UTMESA+MESA+ InstituteResearch & DevelopmentPhD graduatesArchiveMilan Maksimovic (promotion date: 11 April 2008)

Milan Maksimovic (promotion date: 11 April 2008)

Optical resonances in multilayer structures


Promotion date: 11 April 2008


Thesis advisor: prof. dr. E. Van Groesen

Assistant thesis advisor: dr. M. Hammer. Also expert advice by Dr. Zoran Jakšić, University of Belgrade




A theoretical research in optics concerning optical multilayers: structures those are periodic in their properties in one direction. A second class of problems concerns multilayer structures incorporating negative index metamaterials, which are artificial composites with sub wavelength features and negative real-part of the refractive index of the homogenized structure.



Your approach sounds very mathematically. Where can we find the application part in your work?

I combined two approaches: improving existing mathematical models in already applied systems, and search for new physical phenomena, that can be useful in future systems, by working out theoretical photonics systematically.

Optical multilayers are applied in a wide range of optical devices, in many different ways. It is still important to look for novel materials enabling desired functionalities as well as the exploration of new physical phenomena.

Metamaterials, on the other hand, are very hot in both scientific research, and the chances industry sees for them. They become visible in new branches of optics and they have physical nano-properties, not known in the common world we live in.

Light can bend, for example, in an opposite direction than you would normally expect in all naturally occurring materials. That is one of the fun things of nanotechnology: it is a different world you think and work in. You can think of - and theoretically prove - that new phenomena are possible.

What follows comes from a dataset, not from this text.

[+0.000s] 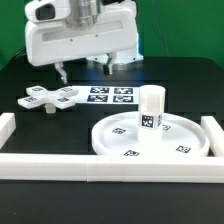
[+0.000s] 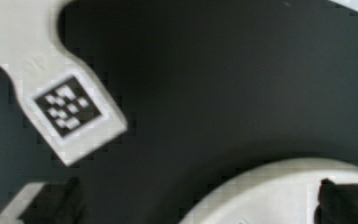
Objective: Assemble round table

And then you imagine new devices, like a perfect lens, or a thermal radiation antenna that absorbs electromagnetic radiation of thermal origin. This can lead to new possibilities in the application domain for the middle-far future.

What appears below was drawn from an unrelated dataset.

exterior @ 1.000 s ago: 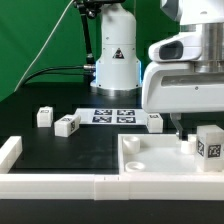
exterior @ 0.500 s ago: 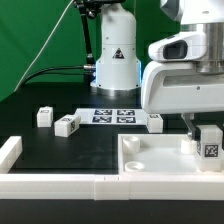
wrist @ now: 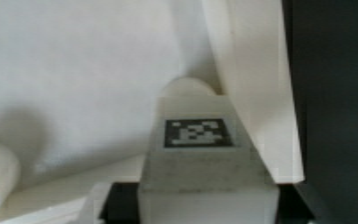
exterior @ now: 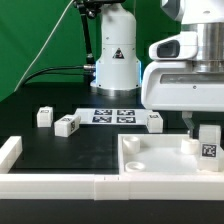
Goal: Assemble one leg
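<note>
Black table [exterior: 60, 150] | gripper [exterior: 204, 128] clamps leg [exterior: 208, 143] over tabletop [exterior: 160, 160] | spare legs [exterior: 66, 125] apart

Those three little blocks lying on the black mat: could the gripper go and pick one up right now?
Probably not yet: the gripper looks shut on a leg over the tabletop. Nothing stands around the loose blocks.
</note>
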Available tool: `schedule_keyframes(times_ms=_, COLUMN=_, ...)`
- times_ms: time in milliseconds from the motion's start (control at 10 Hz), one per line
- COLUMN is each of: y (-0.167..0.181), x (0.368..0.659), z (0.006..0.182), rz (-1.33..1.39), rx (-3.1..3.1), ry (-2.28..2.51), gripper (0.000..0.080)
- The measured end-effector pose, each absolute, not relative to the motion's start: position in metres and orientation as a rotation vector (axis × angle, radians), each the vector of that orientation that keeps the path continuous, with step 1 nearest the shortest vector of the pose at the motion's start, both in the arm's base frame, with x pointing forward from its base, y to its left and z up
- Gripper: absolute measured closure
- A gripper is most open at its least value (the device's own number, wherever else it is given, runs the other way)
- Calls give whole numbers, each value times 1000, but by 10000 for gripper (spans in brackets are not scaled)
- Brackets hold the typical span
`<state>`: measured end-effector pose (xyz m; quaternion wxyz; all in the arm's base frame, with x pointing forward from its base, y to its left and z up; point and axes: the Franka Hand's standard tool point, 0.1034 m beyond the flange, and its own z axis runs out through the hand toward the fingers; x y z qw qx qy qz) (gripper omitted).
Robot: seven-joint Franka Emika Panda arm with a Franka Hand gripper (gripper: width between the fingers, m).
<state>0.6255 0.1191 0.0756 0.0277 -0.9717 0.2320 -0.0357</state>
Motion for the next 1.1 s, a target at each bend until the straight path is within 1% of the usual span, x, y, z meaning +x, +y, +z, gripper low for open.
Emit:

Constructing new theoretical approaches, you did a lot of thinking on your own, I expect.

Well, it is how it works. It is one way of being a scientist. It is hard to be only a pure mathematician or an experimental physicist these days.

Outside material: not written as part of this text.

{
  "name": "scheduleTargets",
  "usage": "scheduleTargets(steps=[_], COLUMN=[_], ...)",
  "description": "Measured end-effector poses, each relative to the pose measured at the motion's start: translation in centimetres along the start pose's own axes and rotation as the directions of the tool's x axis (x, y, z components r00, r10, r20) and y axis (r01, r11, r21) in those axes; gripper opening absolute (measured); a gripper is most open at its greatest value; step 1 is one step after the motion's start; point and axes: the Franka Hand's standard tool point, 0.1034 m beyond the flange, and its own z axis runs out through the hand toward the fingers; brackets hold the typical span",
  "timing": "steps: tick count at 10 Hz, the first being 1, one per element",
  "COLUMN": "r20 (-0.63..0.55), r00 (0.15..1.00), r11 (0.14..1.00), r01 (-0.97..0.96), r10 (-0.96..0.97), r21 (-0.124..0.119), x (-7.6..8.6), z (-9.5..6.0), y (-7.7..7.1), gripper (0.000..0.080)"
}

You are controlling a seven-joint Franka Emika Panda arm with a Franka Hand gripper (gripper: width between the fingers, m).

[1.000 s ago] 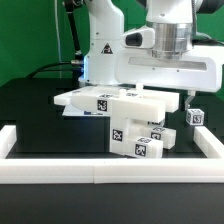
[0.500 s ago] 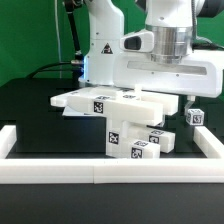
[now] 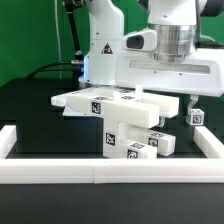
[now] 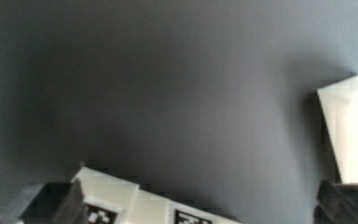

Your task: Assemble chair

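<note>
The chair lies in white tagged pieces near the front rail. In the exterior view a flat slab (image 3: 95,100) rests tilted on an upright leg block (image 3: 117,135), with smaller blocks (image 3: 160,141) beside it and a small cube (image 3: 194,118) toward the exterior view's right. My gripper (image 3: 158,100) hangs just above the slab's right end, one dark finger (image 3: 187,104) showing. In the wrist view the gripper (image 4: 197,203) stands open. A tagged white piece (image 4: 140,200) lies against one finger (image 4: 51,203), far from the other. Another white piece (image 4: 350,110) shows at the edge.
Long white border rails run along the front (image 3: 100,172), the exterior view's left (image 3: 8,140) and right (image 3: 212,150) of the black table (image 3: 40,120). The robot's white base (image 3: 100,45) stands behind the parts.
The upright leg block and the small blocks by it have shifted toward the exterior view's left under the slab. The gripper has stayed open and in place.
</note>
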Motion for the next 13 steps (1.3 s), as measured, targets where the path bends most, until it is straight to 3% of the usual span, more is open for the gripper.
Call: scheduleTargets(steps=[2,7,9,13], r20=[0.019,0.044,0.044,0.047], r00=[1.000,0.999,0.999,0.999], r11=[1.000,1.000,1.000,1.000], r01=[-0.013,0.002,-0.020,0.013], r10=[0.013,-0.002,0.020,-0.013], r21=[0.000,0.004,0.004,0.002], x=[-2.5,-7.5,-8.2,-8.2], z=[0.2,-0.2,-0.5,-0.3], y=[0.2,-2.2,-3.0,-2.8], gripper=[0.0649,0.0649,0.0649,0.0649])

My promotional work, especially the second part, is different from more applied fields, but this kind of theoretical approach is an equally important part of scientific research, to make real progress. Concerning the mathematical techniques, and the acquired precision and interpretability of experimental solutions that goes with it, I learned a lot from professor Brenny van Groesen and Manfred Hammer. This research-topic of the Applied Analysis and Mathematical Physics Group (AAMP) was embedded in the NanoNed Flagship project: “Optical switching by NEMS-actuated resonator arrays, modelling & simulation tools”.

Part of my thesis comes from my first years I worked at the Institute of Microelectronic Technologies and Single Crystals in Belgrade. As a researcher I worked closely together with Zoran Jakšić.

After MESA+... how will life look like? Do you have any specific goals?

First of all I am going to finish some work and stay for a few months as a temporary group member, where I'm in now. Also I am working on some new publications.

I am planning to stay in the Netherlands. I prefer to stay in research, but I am not bounding myself. It can be in a university group or at a R&D-division within an industrial company. The main goal is, to find creative work that allows one to grow in different directions.

Part of my desire to stay in Holland is that my fiancée is also a PhD student here at UT. In the more far future, perhaps I will return to Serbia. But the possibilities for an experienced researcher are by far not as good as in Holland. But we are a developing country, so I believe that will bring along new chances that I can attribute to.

How did you experience your years here? For example ... does a MESA+-culture exist?

Mesa has a broad range of important research topics. My personal feeling is, that a more structural way of sharing information, would be very good. Really different groups can learn from each other, in unexpected ways: coming up with new ideas, broaden your view, learn things and finding new ways of solving problems.

We talk to each other only occasionally, when we meet more or less by accident. There are some moments organized, like the “MESA+ dag”, but more can be done in a structural way, in my opinion.

And what about the Dutch?

In the next few years I am going to make more efforts, in speaking the language. At work there was no real necessity because everybody here speaks English. But that is different outside of the university.

Some other things I am getting used to, though I don't really understand them, for example why everybody has these huge windows where you can look in from the outside. This is quite different from the rest of the world, as far as I know.

There is one thing I am really planning, to take up in the nearby years. Everybody in Holland has a hobby, which is a really important part of their lives. I think that is a healthy approach towards life. So besides finding new work, I am going to find me a real good hobby. At the moment I cannot tell you what hobby that will be.